Miró asustada las
cuatro paredes que la envolvían, tan inmaculada, tan blancas.
Recorrió toda la
habitación con sus pupilas dilatadas, antes de posarse en los fríos ojos de
aquél hombre que iba a causarle tanto daño.
Clavó sus uñas en
sus propias piernas hasta que las gotas de sangre mancharon en el piso. Trató
de controlar el temblor de su mandíbula y, aferrada a los recuerdos más lejanos
de su niñez, intentó seguir aquel consejo: tener pensamientos felices y
relajarse.
Siempre había sido
una joven muy considerada.

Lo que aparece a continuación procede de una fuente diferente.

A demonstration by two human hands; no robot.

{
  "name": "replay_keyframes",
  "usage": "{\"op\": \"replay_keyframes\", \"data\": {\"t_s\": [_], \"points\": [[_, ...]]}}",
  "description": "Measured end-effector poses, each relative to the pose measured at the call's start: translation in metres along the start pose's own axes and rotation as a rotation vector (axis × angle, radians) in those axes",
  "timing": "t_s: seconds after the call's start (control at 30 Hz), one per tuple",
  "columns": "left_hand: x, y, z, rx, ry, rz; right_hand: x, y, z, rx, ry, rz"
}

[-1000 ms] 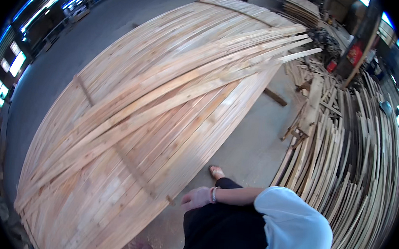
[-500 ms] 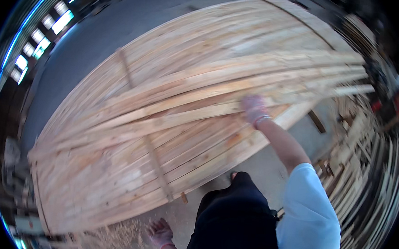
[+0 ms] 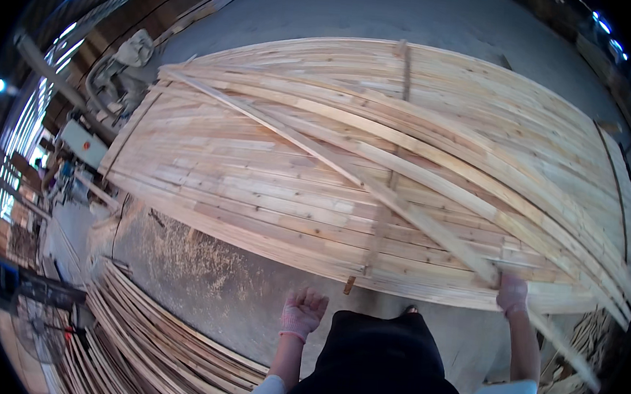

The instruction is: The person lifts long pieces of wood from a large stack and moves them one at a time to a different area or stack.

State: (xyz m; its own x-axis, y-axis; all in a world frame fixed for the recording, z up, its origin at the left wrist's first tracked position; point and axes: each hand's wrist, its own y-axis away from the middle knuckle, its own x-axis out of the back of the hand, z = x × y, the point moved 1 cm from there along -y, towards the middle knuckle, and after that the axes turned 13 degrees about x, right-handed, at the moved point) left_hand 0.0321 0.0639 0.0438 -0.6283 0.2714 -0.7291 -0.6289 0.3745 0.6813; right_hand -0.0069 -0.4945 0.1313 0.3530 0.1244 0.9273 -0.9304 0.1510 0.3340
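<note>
A long, thin wooden strip (image 3: 409, 214) lies slantwise over a broad stack of pale boards (image 3: 271, 201). Around its near right part closes my right hand (image 3: 512, 293), in a pinkish work glove. Beyond that hand the strip's end juts out past the stack's edge. Several other long strips (image 3: 442, 158) rest across the boards, fanning toward the right. My left hand (image 3: 304, 311), gloved too, hangs before the stack's near edge with its fingers loosely curled and nothing visible in it.
Long thin wood offcuts (image 3: 166, 340) are heaped at lower left, with more offcuts (image 3: 583, 347) at lower right. Sawdust (image 3: 194, 258) covers the floor near the stack. A machine with a light panel (image 3: 84, 143) stands at the left, and a fan (image 3: 39, 331) at lower left.
My view has swung left. My right hand, earlier on the loose strips, now grips a strip lying at a different slant, nearer me. My left hand has come up higher in view.
</note>
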Motion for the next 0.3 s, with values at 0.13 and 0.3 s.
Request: {"op": "replay_keyframes", "data": {"t_s": [0.13, 0.3], "points": [[-0.037, 0.002, -0.005, 0.083, -0.143, 0.024, 0.012, 0.098, -0.045, 0.328, -0.285, -0.325], [-0.075, 0.003, -0.014, 0.342, -0.242, -0.529, 0.005, 0.176, -0.101, -0.141, -1.112, -0.791]]}}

Desde muy temprana edad había demostrado ser muy
inteligente y seductora. Todos decían que ella, con su sonrisa, podría
conquistar el mundo y conseguir todo lo que se propusiera.
En la secundaria
empezó a planear su brillante futuro. Universidad, viajes, becas… y,
finalmente, ese puesto… que estaba esperándola.
Y ahí estaba, con
ese hombre despiadado que la miraba desnuda, como si fuera un pedazo de carne.
Trató de moverse,
pero sus manos estaban atadas; sus piernas, separadas unos sesenta centímetros
una de la otra, no dejaban de temblar. Parecía anestesiada, veía unos puntos de
colores, y el cuadro de la habitación se acercaba y se alejaba de ella
constantemente.
Lloró en silencio
por miedo a que el hombre lo percibiera. Pensaba si, después de esto, seguirían
en pie sus planes tan anhelados… pensaba si, después de esto, habría un
después.
El hombre se acercó
a ella y, lo último que sintió antes de perder el conocimiento, fue una fuerte
y dolorosa penetración.
Cuando despertó,
seguía atada y estaba desangrándose. Miró en todas direcciones, el hombre se
había ido.
Estaba sola.
Miró su vientre y
los diplomas en las paredes y pensó si no habría sido un precio demasiado alto.
Un miedo desconocido se empezó a gestar dentro
de ella.
A su lado, una
bandeja de plata le recordaría, eternamente, aquella interrupción.